Valentina Ok è morta: addio all’icona gay neomelodica anni ’90

valentina-ok-è-morta

VALENTINA OK E’ MORTA – Ciro Adorato meglio conosciuto come “Valentina Ok” è morta oggi di un male del quale si vergognava. Icona gay tra i neomelodici degli anni ’90, Valentina, era riuscita a raccogliere numerosi consensi da parte del pubblico, sia tra gli adulti che tra i più piccini. A confermare la notizia è stato un altro cantautore neomelodico Alberto Selly.
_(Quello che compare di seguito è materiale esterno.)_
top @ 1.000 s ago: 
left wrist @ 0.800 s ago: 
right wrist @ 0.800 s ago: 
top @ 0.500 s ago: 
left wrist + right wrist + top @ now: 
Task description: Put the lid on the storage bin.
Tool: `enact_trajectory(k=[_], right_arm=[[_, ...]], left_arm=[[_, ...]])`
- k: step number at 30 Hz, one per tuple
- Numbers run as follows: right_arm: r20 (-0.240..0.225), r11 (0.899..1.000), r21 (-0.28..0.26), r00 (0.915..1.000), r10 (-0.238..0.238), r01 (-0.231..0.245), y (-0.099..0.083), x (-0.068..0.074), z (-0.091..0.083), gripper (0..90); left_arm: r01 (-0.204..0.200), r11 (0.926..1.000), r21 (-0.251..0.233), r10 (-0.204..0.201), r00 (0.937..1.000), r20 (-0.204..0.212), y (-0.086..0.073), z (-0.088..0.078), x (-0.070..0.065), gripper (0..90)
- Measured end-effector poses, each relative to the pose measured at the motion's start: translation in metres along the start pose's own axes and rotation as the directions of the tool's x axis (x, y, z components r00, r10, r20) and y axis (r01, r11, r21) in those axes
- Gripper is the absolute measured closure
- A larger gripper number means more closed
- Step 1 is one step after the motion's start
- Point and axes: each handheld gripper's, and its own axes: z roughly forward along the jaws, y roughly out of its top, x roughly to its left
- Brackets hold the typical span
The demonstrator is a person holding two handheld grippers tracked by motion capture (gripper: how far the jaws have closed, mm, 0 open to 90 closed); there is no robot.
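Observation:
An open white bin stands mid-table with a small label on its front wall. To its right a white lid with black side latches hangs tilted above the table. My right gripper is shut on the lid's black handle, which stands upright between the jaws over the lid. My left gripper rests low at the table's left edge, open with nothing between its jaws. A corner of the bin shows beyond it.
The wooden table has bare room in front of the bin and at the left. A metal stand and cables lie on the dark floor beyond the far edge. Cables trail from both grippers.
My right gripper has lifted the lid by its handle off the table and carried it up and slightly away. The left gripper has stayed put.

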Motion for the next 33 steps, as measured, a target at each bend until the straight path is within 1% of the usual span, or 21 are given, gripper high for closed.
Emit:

Con il suo modo di essere trans era riuscita a farsi spazio nell’ambiente maschilista della più “moderna” canzone napoletana, partecipando a serate nei locali notturni cantando il suo tormentone “Ok” (“Ok, se tu mi vuoi, l’appuntamento vale per le sei, sarei una pazza se non ci verrei“!) e “Ragazzo Gay”.

Valentina ok” vantava tuttavia delle partecipazioni negli spettacoli con Eugenio Bennato, Leopoldo Mastelloni e infine John Turturro che la volle per un cameo nel suo spettacolo “Passione”. La ricordiamo inoltre al Red Carpet nel 2010, alla Mostra di Venezia, dove non sfoggiò la sua chioma bionda, ma si limitò a tingersi i capelli di nero indossando un abito rosso fuoco.

Nonostante abbia negli ultimi anni il mondo della musica e della tv l’aveva messa da parte, ricordiamo che nei suoi anni d’oro il direttore di Raidue e Goffredo Fofi, insieme a Maurizio Costanzo, la vollero come rappresentante del successo neomelodico in alcuni programmi televisivi. Però le protesto del clero e i politici indussero i presentatori ad allontanarla dalle puntate di “Napoli che passione”.
Valentina non ha mai nascosto la sua natura tanto che in uno dei suoi cd “il ritmo della tua città” ha dichiarato: “Io ho sentito di essere donna sempre. E non l’ho mai nascosto dall’età di 13 anni“.